> _EXERCISE OBJECTIVE_:
No pictures belong in the copy. Retype exactly, and only, the stretch of lines below from the one with "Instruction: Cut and" through the one with "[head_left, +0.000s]".

+ + + + +

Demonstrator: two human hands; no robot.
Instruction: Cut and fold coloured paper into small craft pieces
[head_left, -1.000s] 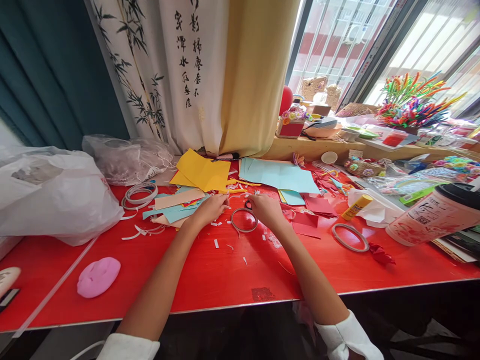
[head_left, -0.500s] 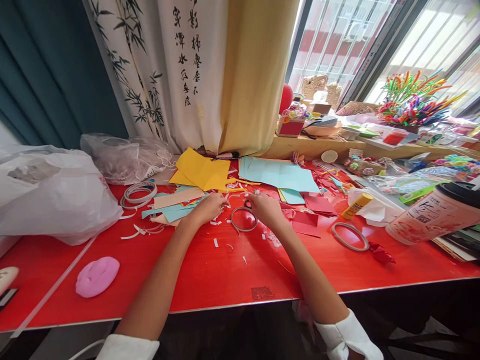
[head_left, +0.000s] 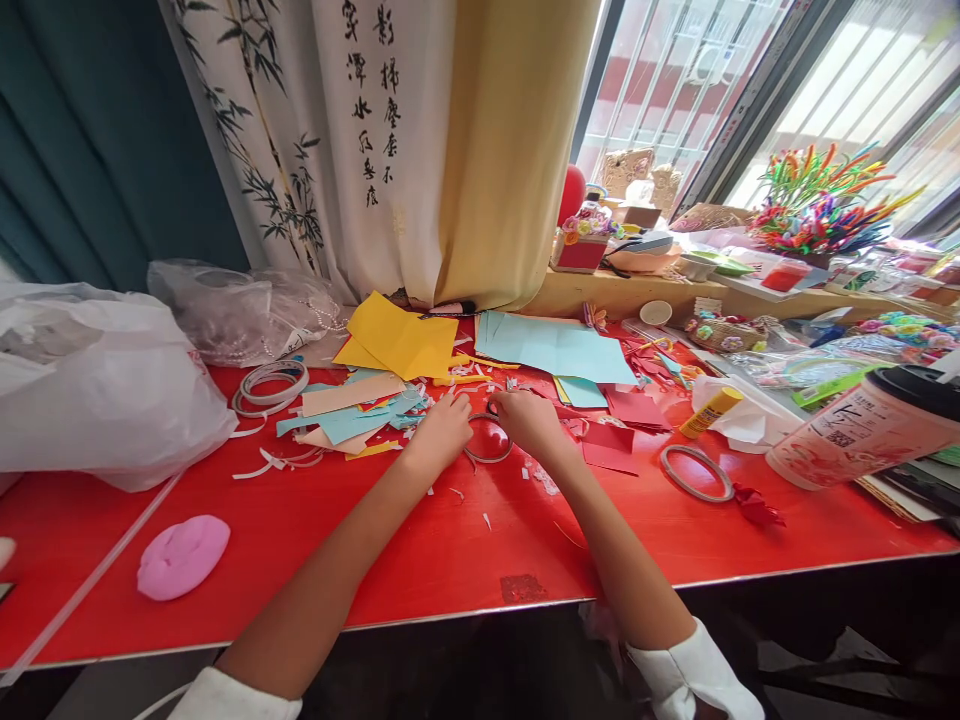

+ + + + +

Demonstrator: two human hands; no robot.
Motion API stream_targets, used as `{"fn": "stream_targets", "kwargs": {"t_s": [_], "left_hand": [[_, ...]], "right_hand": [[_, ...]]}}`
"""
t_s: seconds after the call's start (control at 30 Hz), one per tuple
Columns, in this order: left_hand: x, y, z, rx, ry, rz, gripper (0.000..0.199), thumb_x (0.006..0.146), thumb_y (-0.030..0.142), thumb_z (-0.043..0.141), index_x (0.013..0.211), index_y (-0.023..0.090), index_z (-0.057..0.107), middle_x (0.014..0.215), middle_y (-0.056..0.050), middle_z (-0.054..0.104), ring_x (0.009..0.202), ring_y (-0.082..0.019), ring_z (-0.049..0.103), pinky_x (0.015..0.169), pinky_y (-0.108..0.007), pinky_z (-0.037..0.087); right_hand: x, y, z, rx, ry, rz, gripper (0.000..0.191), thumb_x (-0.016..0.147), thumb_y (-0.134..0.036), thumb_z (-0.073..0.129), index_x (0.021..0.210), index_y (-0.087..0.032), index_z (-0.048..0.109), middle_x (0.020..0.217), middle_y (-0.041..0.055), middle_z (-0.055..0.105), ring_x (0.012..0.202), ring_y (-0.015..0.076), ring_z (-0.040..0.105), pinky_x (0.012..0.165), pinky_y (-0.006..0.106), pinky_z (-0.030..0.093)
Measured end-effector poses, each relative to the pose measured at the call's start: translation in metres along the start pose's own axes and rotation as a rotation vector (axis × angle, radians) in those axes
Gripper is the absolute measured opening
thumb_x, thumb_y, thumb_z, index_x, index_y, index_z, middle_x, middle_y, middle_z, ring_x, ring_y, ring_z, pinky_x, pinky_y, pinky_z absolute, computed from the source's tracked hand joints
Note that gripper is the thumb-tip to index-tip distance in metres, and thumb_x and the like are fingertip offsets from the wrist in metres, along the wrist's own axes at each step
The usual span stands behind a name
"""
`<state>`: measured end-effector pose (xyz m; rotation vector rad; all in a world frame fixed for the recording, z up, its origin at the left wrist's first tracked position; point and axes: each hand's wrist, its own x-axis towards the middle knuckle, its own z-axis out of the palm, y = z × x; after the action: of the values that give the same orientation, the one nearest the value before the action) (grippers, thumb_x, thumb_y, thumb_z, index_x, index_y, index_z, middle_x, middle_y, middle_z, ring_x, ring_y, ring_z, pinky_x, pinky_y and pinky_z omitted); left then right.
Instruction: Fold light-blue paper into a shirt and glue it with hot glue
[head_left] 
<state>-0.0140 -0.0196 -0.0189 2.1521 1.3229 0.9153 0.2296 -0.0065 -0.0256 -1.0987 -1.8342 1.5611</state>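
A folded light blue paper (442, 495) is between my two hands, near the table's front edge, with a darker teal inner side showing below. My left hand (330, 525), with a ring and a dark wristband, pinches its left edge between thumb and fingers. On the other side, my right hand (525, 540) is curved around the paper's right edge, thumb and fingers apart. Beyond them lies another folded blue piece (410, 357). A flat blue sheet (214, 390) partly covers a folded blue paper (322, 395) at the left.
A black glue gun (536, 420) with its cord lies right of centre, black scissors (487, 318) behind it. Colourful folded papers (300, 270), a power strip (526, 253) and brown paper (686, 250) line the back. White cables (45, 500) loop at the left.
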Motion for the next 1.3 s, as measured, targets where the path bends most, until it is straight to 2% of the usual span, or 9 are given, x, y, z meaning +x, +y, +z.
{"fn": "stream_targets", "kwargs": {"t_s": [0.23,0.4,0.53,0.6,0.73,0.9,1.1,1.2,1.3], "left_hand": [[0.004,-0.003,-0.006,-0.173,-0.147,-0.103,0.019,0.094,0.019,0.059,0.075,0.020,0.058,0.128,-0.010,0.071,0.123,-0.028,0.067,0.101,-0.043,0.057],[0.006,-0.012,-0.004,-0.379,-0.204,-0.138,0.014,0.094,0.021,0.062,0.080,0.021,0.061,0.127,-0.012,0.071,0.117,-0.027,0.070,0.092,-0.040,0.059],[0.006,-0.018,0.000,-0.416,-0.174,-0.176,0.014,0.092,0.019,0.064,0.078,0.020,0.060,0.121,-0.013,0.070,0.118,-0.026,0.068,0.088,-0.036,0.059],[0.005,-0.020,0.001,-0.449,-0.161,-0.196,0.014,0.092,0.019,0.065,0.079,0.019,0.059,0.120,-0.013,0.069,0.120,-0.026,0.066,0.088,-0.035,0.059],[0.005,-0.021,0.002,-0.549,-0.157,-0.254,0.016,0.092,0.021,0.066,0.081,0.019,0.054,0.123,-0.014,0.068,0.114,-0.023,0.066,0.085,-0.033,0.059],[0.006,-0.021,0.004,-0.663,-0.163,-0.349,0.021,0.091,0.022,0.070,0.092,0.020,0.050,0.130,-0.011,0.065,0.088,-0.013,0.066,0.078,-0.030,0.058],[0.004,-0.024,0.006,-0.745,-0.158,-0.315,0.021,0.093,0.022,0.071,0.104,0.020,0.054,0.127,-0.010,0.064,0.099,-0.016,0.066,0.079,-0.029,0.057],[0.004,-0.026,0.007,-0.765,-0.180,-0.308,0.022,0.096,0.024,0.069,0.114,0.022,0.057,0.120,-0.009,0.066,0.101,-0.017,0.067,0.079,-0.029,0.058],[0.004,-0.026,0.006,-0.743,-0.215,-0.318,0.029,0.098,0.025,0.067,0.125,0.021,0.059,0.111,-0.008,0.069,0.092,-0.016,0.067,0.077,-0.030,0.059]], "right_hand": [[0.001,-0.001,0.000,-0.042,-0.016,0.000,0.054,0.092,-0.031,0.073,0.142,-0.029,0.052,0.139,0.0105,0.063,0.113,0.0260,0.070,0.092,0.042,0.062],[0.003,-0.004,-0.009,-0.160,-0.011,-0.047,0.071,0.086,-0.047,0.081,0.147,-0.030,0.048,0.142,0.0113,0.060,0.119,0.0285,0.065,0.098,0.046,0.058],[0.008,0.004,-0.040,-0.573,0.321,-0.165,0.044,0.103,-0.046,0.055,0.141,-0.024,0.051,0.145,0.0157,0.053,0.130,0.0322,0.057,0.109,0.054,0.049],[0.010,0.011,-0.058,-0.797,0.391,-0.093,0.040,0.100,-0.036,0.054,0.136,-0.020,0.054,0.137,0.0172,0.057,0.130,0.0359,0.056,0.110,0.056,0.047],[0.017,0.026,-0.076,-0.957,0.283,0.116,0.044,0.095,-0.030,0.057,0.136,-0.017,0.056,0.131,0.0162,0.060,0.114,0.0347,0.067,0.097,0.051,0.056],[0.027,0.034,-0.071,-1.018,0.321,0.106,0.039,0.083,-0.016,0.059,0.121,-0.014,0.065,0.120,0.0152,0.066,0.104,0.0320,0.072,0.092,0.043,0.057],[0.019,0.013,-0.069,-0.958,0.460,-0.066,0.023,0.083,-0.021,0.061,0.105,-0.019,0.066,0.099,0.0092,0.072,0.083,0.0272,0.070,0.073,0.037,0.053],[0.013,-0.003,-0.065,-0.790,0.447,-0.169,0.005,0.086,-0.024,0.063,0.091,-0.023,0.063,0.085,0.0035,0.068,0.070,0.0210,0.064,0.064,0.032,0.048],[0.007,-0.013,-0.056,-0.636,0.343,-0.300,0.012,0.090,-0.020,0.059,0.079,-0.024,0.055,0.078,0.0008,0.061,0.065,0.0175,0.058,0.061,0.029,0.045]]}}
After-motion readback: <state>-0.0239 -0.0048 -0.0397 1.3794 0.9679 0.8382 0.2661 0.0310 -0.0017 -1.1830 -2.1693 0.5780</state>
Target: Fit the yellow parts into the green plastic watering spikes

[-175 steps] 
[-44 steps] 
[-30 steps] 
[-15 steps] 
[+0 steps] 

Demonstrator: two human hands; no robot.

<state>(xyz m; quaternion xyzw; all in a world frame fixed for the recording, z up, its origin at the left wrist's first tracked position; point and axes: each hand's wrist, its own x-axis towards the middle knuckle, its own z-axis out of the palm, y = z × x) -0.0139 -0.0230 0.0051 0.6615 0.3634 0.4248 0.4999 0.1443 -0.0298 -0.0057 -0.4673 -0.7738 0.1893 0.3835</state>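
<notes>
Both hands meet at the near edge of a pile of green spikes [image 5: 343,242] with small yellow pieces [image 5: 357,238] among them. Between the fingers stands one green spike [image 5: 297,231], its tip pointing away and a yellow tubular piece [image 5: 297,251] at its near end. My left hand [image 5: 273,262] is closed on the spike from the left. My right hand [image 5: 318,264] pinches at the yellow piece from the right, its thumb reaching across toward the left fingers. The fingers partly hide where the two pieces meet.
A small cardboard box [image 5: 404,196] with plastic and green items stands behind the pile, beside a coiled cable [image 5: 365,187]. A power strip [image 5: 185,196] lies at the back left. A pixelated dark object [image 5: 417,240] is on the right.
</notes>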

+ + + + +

> _RESPONSE_:
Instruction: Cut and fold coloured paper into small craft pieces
[head_left, -1.000s] 
[head_left, -0.500s] 
[head_left, +0.000s] 

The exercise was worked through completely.